Living well with a disability An update from the NDIS | Newcastle Herald
National Disability Insurance Scheme (NDIS) participant Katherine Black is celebrating a year living independently in her own unit on reduced support – something she said people doubted she could do.
The 62-year-old with Down syndrome said she lives in a unit that’s run as a group home with 24-hour care but doesn’t need 24-hour care because she’s capable and confident enough to do most of the chores of daily living myself.
The two women enlisted their chosen local providers, Mel and Catherine, and set about making Katherine’s goal a reality.
Proving her doubters wrong, Katherine is now enjoying life in her own unit, feeling quite proud and having less support.
Katherine has developed a real confidence in what she wants out of life.
– Support agent Catherine
Her increasing independence means she no longer needs the same level of NDIS funding as she no longer needs to access Assisted Independent Living (SIL) funding.
“My goal for years has been to live independently. I wanted to prove to everyone that I could do it, and I did that,” Katherine said proudly.
“My unit is lovely; she is wonderful. I’m really enjoying being here with Bobbie (the budgie),” she added.
Catherine said Katherine has “developed a real confidence in what she wants out of life” over the years.

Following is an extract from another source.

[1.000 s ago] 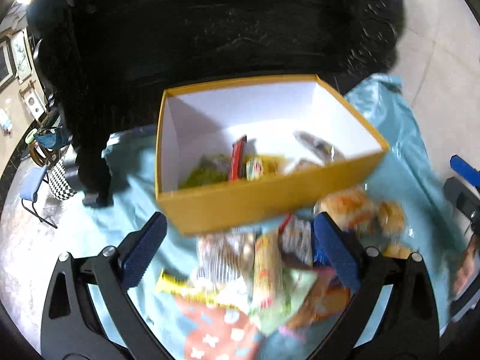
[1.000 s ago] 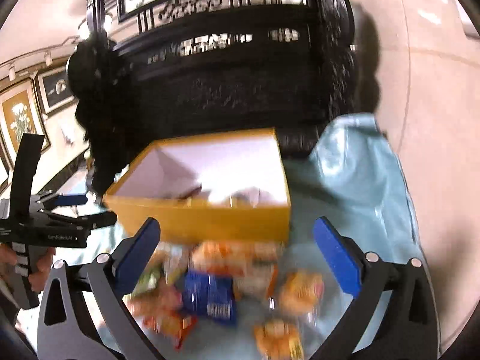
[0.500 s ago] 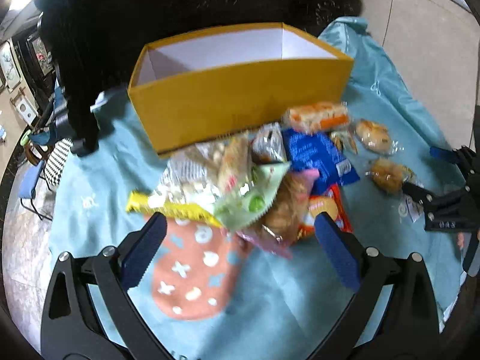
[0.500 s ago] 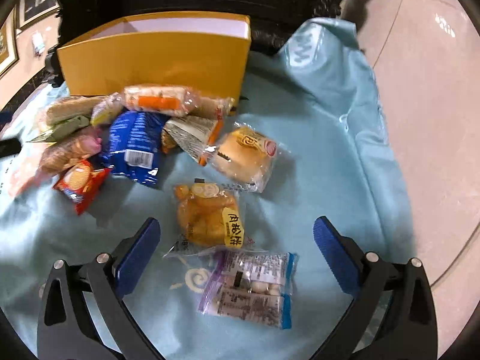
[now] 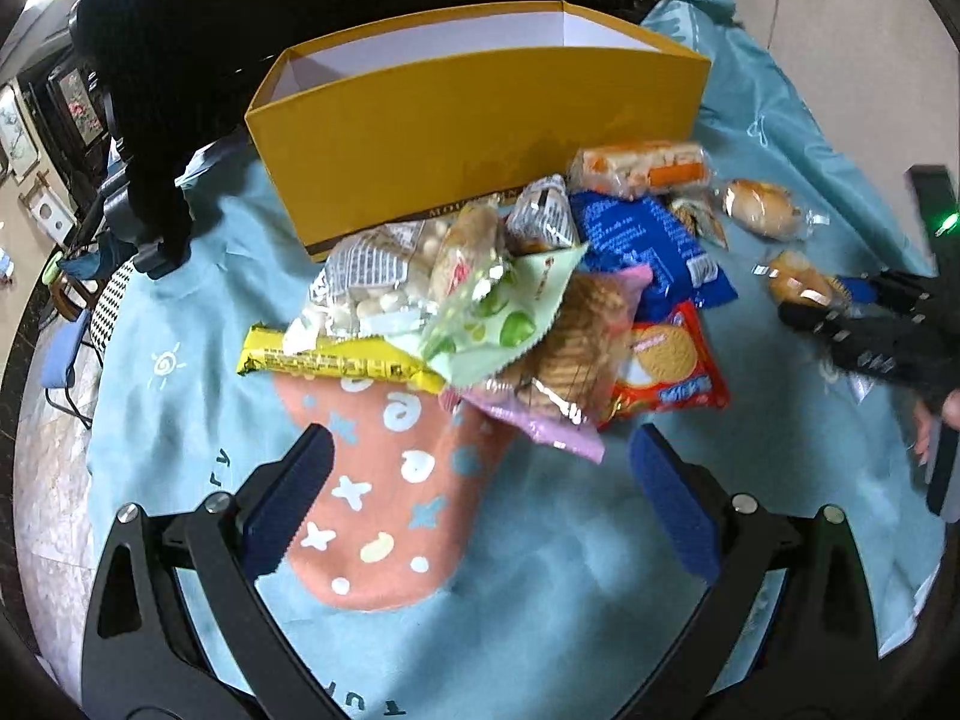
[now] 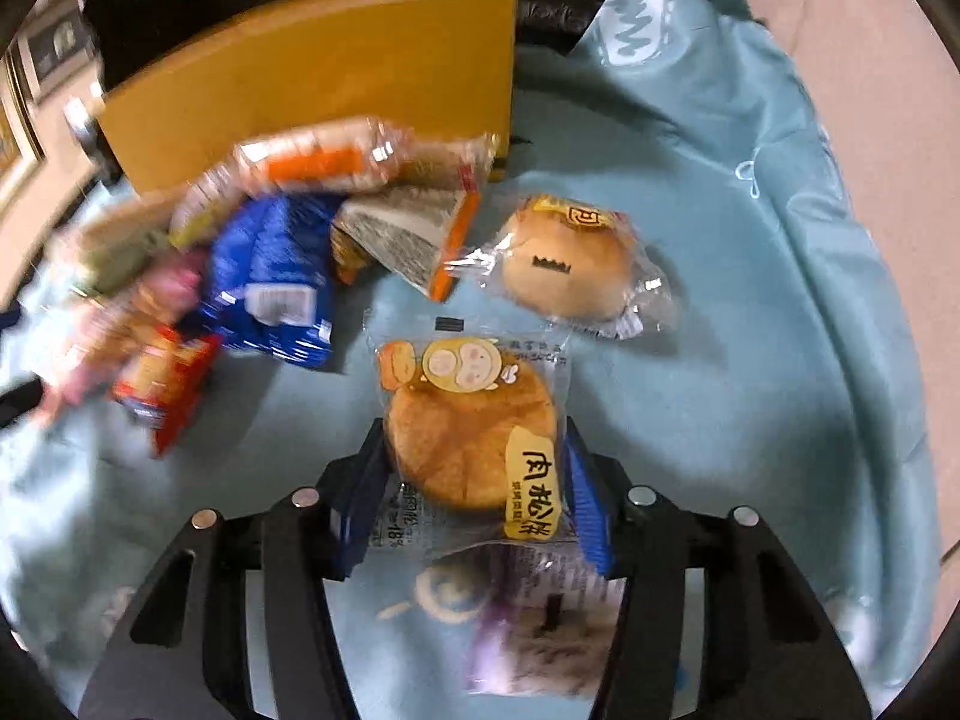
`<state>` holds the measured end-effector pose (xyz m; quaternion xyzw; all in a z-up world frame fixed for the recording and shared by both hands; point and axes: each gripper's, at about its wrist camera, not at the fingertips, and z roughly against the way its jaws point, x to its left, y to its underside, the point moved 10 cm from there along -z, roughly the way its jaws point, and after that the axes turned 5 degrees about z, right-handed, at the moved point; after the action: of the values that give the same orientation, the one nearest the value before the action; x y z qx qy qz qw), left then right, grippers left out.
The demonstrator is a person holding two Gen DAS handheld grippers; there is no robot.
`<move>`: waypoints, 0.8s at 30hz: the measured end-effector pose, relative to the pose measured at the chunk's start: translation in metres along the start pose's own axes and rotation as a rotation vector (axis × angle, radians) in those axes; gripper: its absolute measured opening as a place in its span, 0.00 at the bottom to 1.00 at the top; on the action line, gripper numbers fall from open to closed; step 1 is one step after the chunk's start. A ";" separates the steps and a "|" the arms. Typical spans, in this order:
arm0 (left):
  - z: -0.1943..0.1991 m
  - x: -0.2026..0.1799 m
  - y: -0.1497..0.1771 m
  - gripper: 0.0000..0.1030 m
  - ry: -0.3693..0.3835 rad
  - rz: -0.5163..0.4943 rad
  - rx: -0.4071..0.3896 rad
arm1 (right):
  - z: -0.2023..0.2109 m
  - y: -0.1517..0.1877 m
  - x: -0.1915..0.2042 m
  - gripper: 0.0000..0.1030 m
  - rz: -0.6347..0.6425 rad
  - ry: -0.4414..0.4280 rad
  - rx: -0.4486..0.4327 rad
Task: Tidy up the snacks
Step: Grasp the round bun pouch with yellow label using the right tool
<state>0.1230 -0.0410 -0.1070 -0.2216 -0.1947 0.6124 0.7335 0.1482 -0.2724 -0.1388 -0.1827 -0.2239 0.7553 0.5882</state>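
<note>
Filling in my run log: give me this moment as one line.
right gripper: just closed on pastry packet | left gripper: open, empty | yellow box: behind snack pile

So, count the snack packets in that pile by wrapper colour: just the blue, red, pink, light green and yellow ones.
Blue packet: 1
Red packet: 1
Pink packet: 1
Light green packet: 1
Yellow packet: 1
Total: 5

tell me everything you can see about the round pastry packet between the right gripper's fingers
The round pastry packet is a golden-brown flaky cake sealed in clear plastic, with a cartoon face printed on top and a yellow label with dark characters. It lies flat on the teal cloth. The right hand-held gripper has just been closing, its blue pads against the packet's sides.
</note>
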 end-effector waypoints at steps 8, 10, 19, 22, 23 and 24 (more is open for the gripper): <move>-0.004 0.006 0.022 0.97 0.012 -0.100 -0.006 | 0.036 0.014 0.020 0.54 -0.025 -0.129 -0.084; -0.006 0.011 0.020 0.97 0.010 -0.074 0.003 | 0.040 0.016 0.023 0.54 -0.027 -0.141 -0.090; 0.006 -0.001 -0.015 0.97 0.027 -0.084 -0.053 | 0.044 0.021 0.018 0.54 -0.055 -0.160 -0.102; -0.004 0.012 -0.025 0.97 0.025 -0.040 -0.023 | 0.046 0.022 0.018 0.54 -0.054 -0.165 -0.109; -0.007 0.014 -0.029 0.97 0.044 -0.021 -0.011 | 0.046 0.022 0.018 0.54 -0.054 -0.169 -0.110; -0.009 0.014 -0.032 0.97 0.064 -0.012 -0.005 | 0.046 0.021 0.019 0.54 -0.053 -0.175 -0.109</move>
<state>0.1560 -0.0326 -0.0960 -0.2416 -0.1743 0.6000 0.7425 0.1014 -0.2638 -0.1126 -0.1419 -0.3200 0.7392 0.5754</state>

“Katherine lived in a group home, but she didn’t like living there. She found it noisy and annoying and she didn’t need much support. We could see that the environment was affecting her health,” she said.
“Now she has this lovely little unit with one bedroom, kitchen, dining area and lounge. She is so much happier and her overall health and well being has really improved.”
Catherine said by working closely with Mel and her team and understanding Katherine’s strengths and needs, they were able to build a strong support network around her.
“Katherine’s occupational therapist came up with some great strategies, so now she has a communication book that she fills out when something is bothering her or when she needs help getting things done,” she said.
“She also keeps a medicine book so she knows when to take it. They’re sealed in a Webster pack so she’s happy to administer them herself.
“I have weekends to myself now,” Katherine added. “It’s nice. I can walk to the shops if I need something, like milk or bread, and Bobbie and I can relax and watch TV.”
Although it took several years of intense work to get Katherine to this point, she had to prove herself accountable to the group home staff before she could move out.
“Katherine had to learn many new skills to understand personal relationships and what it takes to be a good neighbor, but she did very well.
“At first we were all worried about how Katherine would be, but you have to give people a chance and thanks to a good planner and flexible financing, Katherine is now living the life she longed for.”